Ku ambil sajadah dan mukena di balik rak buku, tepatnya di almari pakaianku. Kubentangkan sajadah merah muda yang kini warnanya sudah mulai pudar. Namun manfaatnya tidak akan pernah pudar sampai tiada hari lagi. Ku bersimpuh dihadapan Tuhan Yang Maha Esa. Mengadu dan memohon sejadi-jadinya, berharap aku tidak merasakan lagi nafas yang selalu hambur saat melakukan aktifitas. Yang biasanya saat aku membantu bapakku mengangkat barang-barang, oksigen sungguh sulit sekali rasanya untuk masuk ke dalam paru-paru mungilku. Boleh saja itu asma. Aku mengidap asma sudah sejak umur 13 tahun. Ku jalani hari-hariku sebagaimana biasanya walau terkadang penyakit ini datang tanpa undangan. “ Ya Tuhan… beri hamba-Mu ini kelapangan dada untuk bisa merasakan dan menikmati apa yang telah Kau berikan pada hamba. Karena hamba yakin dan percaya, suatu hari nanti Kau akan mengambil apa yang ada pada hamba”, begitulah sepercik do’aku yang mungkin lebih sering ku panjatkan pada Pemilik nyawa ini.
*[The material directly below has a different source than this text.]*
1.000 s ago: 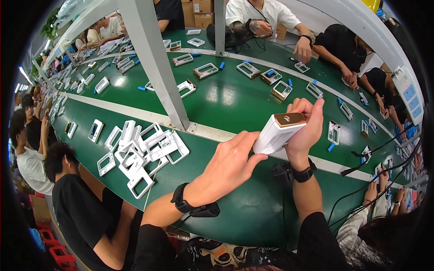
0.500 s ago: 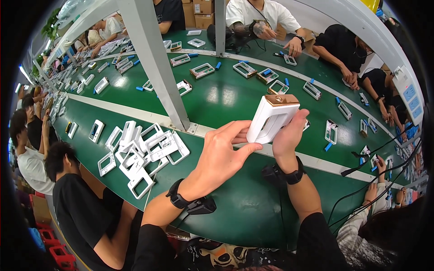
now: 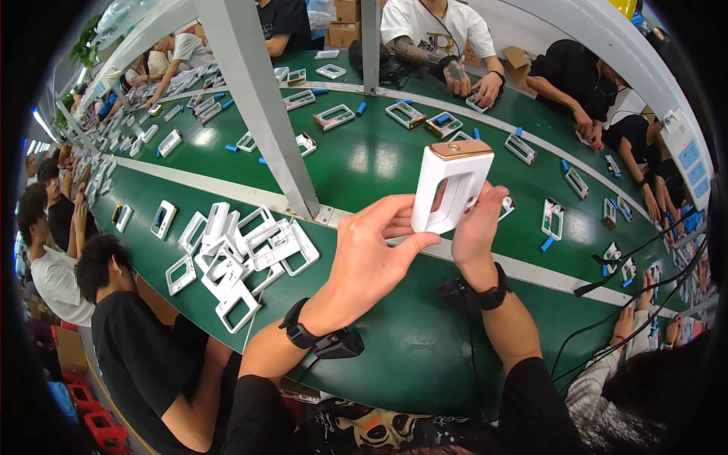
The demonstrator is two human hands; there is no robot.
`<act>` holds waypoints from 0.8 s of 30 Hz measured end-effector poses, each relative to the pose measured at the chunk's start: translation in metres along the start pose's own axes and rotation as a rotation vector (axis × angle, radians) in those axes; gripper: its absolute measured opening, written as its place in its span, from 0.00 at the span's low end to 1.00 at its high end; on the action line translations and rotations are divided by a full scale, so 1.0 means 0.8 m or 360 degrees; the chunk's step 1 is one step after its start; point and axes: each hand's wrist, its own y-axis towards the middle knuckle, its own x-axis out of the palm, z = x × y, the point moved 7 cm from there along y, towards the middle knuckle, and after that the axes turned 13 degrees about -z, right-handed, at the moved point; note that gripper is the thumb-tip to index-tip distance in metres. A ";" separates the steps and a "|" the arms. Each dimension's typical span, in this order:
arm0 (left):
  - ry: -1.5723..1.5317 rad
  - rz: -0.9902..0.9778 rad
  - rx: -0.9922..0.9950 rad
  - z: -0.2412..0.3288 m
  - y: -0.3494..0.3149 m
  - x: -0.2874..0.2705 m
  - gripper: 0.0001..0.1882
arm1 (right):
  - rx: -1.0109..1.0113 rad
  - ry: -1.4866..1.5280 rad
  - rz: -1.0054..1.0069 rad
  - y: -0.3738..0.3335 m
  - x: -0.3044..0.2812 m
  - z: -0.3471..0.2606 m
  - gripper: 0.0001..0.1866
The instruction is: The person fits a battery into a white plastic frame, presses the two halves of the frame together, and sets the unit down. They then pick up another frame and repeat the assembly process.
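Observation:
Held upright in front of me is a white plastic housing (image 3: 428, 193) with a rectangular opening through it and a copper-coloured cap on top. My left hand (image 3: 379, 239) pinches its lower left corner, thumb in front and fingers behind. My right hand (image 3: 478, 227) supports its right side with the palm; the fingertips are partly hidden behind it. On the table to the left of my left forearm lies a loose pile of white plastic frames (image 3: 267, 250), some stacked across each other.
A grey metal post (image 3: 262, 114) rises beyond the pile from a pale rail (image 3: 531, 275). On the green belt (image 3: 371, 167) lie several housings with blue cylinders beside them. Black cables (image 3: 607, 343) hang at the right. People sit around; one person's hands (image 3: 474, 87) work opposite.
The housing has risen slightly, moved a little left and turned, so its opening shows differently. Parts on the belt have shifted slightly left. The hands of the person opposite have come down to a frame.

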 end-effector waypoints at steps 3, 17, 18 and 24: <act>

Ku pandangi jam yang sedari tadi berdenting keras. Arahnya menunjukkan pukul 05.00 pagi.” Astaghfirullah, aku ketiduran saat sholat tadi”, pekikku dalam hati. Segera kulaksanakan solat Shubuh.




Pagi ini sepertinya embun sedang enggan menyapa. Tak kudapati ia di ranting pohon depan rumah. Padahal ia berjanji akan menyapaku pagi ini diatas pipiku. “ Dian…… bantu bapak angkat barang-barang ini. Ibumu masih sibuk dengan kerjannya. Ayo Dian, buruan.. keburu dipatok ayam nanti rezeki kita”, ujar bapakku yang memang setiap harinya selalu sibuk mengangkat barang-barang untuk dijualnya di pasar. “ Iya bapak”, jawabku singkat. Ku langkahkan kakiku mendekatinya. “ Jangan lupa, cabe yang di karung paling besar itu juga dimasukkan”, tegas bapakku. “ Iya bapak”, jawabku sekali lagi dengan singkatnya seperti jawabanku yang mula tadi saat ia memanggilku. Di tengah kesibukanku mengangkat barang, Risna teman karibku muncul tanpa di undang pula,” Benar kata bapakmu itu Din, kalau gak segera diambil, rezekinya bakal diambil dulu sama ayam, alias orang lain yang lebih beruntung”.




“ Risna, kamu pagi-pagi gini kok sudah apel dirumahku? Cari mas Didin? Atau …”, tebakku.




“ Atau apa? Tadi itu aku gak sengaja lewat sini, habis dari mengantar ibu ke jalan Suromenggolo. Aku dengar sekali suara khas bapakmu, saat bilang tentang rezeki itu”, ujar Risna.




“Oh ya, nanti kita bahas lagi masalah rezeki di kelas ya, sekarang aku masih harus bantu mengangkat barang-barang ini. Kalau kamu masih tetap disini saja, mungkin sampai besok, kerjaan ini gak akan kelar”, kataku.




“Toyyib, fahimtu ya ukhti, sa adzhab (ok, aku faham, aku akan pergi kok), assalamu’alaikum”, katanya dengan nada menyerah.




“ Wa’alaikumsalam, ya ukthi”, jawabku.




Jam berlalu dari angka 6. Saatnya aku untuk melaksanakan kewajibanku dalam menuntut ilmu. Madrasah Aliyah II tempat yang akan ku kunjungi dan bahkan sampai setahun setengah lagi aku di tempat itu. Aku mulai merasakan oksigen sulit sekali rasanya untuk ku hirup. Padahal pagi ini, awan dan udara cenderung bersahabat. “ Mungkin karena aku kelelahan membantu bapak mengangkat barang-barang tadi pagi”, tebakku dalam hati kecil.




Sesampainya, pukul 06.40 aku telah sampai di halaman depan ruang guru. Aku merasakan sakit yang luar biasa pada dadaku. Sungguh aku sangat sulit sekali untuk bisa menghirup oksigen. Apalagi perjalananku dari rumah hingga madrasah bisa memakan waktu kurang lebih 15 menit dengan mengayuh sepeda ontel milik ayahku dulu.




Tak tahu apa yang telah terjadi padaku. Aku terbangun dari pejaman mataku. Kulihat jam menunjukkan pukul 11.00 siang. Sejenak aku bingung dengan apa yang telah terjadi padaku. Namun hal ini bukan hal baru untukku. Aku mulai sadar bahwa aku berada di rumah sakit. Aku bernafas dibantu dengan selang kecil di bawah hidung, dan juga terdapat beberapa infuse di tanganku.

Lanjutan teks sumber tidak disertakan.